▶ Task details:
Among the records below, which lines contain the string "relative"? Report them.

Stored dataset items
|---|

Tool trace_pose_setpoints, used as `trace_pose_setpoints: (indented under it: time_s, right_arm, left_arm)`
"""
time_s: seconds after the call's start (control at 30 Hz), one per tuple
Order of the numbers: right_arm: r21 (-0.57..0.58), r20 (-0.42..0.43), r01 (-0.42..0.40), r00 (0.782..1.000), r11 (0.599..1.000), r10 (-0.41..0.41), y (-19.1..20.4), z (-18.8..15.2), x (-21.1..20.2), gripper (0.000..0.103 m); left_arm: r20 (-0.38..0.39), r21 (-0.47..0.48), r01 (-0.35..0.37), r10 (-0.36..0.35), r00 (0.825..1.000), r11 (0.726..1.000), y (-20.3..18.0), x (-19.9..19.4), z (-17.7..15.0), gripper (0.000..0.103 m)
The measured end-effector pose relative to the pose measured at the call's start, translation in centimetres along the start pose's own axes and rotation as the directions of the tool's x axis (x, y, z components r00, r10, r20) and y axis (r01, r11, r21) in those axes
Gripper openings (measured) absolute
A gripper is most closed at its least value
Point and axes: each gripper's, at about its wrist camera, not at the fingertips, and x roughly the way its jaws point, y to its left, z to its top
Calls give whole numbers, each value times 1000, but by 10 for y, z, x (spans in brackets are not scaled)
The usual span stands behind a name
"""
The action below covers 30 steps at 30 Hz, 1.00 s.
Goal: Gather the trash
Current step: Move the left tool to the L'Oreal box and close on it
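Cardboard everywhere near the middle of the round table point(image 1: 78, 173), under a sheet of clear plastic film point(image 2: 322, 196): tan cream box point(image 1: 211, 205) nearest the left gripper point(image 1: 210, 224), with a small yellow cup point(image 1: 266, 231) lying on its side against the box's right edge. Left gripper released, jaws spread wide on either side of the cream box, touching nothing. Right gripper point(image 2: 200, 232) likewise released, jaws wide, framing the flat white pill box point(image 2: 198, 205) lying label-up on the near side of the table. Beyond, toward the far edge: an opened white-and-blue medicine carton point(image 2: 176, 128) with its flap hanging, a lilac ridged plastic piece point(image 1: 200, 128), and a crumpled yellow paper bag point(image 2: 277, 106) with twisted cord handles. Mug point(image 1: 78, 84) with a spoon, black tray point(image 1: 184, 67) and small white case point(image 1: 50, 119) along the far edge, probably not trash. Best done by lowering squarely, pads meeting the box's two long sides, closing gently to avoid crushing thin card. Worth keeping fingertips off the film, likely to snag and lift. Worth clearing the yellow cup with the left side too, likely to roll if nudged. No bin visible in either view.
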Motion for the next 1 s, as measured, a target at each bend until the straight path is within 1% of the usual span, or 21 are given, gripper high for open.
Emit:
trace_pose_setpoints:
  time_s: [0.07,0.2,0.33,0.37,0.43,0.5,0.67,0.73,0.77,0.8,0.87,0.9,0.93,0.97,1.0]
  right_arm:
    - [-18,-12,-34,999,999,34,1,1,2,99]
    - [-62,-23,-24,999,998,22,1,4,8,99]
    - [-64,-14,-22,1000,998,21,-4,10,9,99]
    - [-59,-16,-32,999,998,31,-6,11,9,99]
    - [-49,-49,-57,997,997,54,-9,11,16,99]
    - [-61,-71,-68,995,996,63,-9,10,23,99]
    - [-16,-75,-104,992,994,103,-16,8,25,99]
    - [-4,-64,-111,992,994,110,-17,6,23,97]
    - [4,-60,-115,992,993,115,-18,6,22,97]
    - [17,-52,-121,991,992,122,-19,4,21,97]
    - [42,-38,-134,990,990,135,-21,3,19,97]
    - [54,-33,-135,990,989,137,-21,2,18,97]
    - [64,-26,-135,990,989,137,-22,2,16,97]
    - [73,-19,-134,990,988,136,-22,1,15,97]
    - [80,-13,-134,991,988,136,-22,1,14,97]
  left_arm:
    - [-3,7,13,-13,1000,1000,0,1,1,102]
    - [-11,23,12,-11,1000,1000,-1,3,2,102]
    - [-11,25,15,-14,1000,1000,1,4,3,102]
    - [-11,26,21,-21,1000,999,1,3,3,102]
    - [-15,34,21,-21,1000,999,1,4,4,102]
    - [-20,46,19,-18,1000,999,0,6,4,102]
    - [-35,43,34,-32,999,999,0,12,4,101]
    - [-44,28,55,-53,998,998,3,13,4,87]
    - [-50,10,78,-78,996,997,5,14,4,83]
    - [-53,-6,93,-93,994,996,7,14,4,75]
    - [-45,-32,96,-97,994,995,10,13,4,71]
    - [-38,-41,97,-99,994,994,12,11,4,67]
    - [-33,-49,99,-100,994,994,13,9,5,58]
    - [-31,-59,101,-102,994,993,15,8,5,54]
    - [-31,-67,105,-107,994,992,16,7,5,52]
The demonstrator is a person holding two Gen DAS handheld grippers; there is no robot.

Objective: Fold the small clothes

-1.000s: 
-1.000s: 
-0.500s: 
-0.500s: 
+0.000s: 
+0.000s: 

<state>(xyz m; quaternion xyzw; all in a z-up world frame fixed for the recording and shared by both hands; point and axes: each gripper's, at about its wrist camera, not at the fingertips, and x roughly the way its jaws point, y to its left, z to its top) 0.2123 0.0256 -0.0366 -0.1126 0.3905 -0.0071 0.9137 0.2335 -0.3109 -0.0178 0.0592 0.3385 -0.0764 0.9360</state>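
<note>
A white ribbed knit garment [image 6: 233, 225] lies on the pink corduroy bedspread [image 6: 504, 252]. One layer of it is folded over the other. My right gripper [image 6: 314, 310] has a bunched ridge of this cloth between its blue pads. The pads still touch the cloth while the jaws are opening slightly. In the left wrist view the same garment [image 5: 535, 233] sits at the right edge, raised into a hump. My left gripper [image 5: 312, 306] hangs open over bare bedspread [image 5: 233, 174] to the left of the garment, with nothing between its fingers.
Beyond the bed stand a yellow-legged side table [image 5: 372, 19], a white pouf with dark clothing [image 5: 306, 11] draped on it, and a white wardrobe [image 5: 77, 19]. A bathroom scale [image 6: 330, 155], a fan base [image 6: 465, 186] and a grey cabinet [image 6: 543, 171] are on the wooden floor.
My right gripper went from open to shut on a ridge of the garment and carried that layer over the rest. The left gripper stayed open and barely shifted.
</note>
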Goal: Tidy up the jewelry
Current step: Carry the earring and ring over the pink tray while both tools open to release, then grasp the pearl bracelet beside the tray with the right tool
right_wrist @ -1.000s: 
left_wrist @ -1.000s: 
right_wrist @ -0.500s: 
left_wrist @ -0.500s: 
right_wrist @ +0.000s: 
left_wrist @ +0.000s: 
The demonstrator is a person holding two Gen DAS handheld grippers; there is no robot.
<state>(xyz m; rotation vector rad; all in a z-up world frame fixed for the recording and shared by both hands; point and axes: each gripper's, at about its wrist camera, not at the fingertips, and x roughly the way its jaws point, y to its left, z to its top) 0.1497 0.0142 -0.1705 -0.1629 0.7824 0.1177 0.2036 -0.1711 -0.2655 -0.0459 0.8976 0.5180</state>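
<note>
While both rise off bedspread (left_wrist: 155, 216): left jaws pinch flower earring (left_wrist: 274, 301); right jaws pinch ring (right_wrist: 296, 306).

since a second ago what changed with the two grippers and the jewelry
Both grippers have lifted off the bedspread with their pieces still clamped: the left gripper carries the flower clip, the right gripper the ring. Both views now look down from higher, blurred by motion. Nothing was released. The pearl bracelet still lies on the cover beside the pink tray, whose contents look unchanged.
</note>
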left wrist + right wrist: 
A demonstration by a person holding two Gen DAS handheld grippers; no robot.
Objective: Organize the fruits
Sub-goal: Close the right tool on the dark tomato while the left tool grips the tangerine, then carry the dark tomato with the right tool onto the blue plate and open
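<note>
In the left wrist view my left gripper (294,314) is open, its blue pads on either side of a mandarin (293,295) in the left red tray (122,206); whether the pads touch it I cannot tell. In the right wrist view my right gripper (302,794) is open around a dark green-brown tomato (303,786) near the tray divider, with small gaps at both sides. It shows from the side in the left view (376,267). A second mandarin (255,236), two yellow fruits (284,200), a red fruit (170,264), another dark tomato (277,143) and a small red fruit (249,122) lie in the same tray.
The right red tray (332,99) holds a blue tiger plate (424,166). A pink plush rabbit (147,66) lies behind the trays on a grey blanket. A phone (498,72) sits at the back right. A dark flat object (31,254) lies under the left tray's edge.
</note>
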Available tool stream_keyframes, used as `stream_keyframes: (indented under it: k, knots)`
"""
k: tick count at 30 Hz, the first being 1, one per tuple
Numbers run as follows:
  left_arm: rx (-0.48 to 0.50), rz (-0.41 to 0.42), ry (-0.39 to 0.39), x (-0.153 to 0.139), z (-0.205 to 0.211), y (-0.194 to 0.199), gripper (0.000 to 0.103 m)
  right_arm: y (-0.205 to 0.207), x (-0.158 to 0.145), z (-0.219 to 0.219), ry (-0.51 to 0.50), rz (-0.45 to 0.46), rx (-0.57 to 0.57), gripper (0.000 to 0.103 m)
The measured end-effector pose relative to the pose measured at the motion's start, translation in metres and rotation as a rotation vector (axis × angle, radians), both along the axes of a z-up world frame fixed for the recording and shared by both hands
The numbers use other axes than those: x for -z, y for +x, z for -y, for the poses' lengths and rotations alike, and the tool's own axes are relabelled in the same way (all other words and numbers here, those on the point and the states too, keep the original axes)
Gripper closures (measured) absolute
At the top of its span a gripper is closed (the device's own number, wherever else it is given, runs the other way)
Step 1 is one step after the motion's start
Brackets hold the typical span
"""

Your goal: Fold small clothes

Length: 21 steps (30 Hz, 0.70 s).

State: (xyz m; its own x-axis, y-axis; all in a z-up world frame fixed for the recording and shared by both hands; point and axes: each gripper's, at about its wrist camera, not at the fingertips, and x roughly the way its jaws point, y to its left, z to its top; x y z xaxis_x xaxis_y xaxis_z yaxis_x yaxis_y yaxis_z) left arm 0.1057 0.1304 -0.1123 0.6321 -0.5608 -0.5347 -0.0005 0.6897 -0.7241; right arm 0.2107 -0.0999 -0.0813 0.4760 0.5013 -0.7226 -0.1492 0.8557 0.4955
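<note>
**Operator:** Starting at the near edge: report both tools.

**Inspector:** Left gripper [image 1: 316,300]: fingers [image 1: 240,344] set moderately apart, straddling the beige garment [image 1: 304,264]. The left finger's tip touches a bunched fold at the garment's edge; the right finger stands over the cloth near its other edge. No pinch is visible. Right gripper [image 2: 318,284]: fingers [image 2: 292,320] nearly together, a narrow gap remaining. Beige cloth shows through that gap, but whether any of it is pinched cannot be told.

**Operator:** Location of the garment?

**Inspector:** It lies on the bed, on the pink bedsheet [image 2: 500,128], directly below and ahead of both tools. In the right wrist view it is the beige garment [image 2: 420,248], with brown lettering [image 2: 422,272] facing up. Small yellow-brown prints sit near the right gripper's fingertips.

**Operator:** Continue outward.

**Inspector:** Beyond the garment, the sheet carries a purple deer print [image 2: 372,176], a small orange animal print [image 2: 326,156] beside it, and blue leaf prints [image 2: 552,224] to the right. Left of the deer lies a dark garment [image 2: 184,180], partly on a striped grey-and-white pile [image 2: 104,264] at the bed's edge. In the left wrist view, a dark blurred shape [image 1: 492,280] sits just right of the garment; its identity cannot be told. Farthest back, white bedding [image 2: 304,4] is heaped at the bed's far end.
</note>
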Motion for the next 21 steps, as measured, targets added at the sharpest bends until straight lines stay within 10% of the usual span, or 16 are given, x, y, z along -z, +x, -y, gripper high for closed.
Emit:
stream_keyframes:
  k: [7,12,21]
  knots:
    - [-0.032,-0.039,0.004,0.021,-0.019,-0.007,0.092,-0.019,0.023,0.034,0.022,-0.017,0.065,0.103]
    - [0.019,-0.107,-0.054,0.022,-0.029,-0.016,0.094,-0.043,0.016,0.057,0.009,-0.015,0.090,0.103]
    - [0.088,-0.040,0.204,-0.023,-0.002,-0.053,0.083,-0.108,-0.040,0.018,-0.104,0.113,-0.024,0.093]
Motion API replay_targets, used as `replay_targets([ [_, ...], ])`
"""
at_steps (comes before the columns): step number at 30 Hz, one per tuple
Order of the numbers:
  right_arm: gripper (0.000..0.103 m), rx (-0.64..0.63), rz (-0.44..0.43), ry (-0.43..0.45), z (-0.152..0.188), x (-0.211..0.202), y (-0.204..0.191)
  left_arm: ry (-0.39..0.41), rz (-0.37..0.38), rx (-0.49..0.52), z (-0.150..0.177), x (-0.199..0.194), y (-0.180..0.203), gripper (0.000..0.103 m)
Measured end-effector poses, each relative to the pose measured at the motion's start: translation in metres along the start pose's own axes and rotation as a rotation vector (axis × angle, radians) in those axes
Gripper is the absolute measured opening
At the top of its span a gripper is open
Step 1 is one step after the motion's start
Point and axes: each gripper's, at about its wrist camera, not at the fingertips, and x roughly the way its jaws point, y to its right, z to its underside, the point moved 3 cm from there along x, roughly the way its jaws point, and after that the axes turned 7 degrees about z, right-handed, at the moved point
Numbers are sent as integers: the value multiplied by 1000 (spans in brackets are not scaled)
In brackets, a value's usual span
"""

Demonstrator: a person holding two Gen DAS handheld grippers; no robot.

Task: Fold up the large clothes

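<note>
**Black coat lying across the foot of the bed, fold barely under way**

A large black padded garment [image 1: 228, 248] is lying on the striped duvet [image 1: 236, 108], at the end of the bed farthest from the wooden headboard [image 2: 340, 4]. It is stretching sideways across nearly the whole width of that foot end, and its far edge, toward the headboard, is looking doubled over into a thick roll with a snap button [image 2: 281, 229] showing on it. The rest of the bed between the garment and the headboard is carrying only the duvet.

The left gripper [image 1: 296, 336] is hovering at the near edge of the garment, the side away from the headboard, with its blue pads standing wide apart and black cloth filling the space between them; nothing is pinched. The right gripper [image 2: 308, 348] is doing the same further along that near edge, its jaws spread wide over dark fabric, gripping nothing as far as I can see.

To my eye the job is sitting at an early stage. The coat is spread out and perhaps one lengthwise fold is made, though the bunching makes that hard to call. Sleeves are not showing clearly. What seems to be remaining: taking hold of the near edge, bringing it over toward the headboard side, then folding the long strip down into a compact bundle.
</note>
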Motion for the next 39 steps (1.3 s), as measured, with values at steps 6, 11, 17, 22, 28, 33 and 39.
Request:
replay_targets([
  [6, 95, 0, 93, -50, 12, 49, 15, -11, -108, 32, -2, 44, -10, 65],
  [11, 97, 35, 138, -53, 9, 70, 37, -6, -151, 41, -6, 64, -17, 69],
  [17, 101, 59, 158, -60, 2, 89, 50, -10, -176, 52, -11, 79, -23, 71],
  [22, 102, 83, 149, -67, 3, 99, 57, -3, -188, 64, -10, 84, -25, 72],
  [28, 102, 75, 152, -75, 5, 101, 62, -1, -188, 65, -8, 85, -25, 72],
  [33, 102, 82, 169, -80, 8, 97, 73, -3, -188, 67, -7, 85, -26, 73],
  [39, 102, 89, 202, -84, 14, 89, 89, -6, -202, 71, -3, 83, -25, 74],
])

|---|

▶ Response:
The measured end-effector pose relative to the pose measured at the call's start, translation in centimetres along the start pose's own axes and rotation as the directions of the tool's x axis (x, y, z components r00, r10, r20) and y axis (r01, r11, r21) in those axes
The measured end-effector pose relative to the pose measured at the motion's start, translation in metres and rotation as a rotation vector (axis × angle, radians), both along the axes of a z-up world frame fixed for the recording and shared by both hands
Measured end-effector poses, each relative to the pose measured at the motion's start: translation in metres along the start pose's own axes and rotation as a rotation vector (axis × angle, radians) in those axes

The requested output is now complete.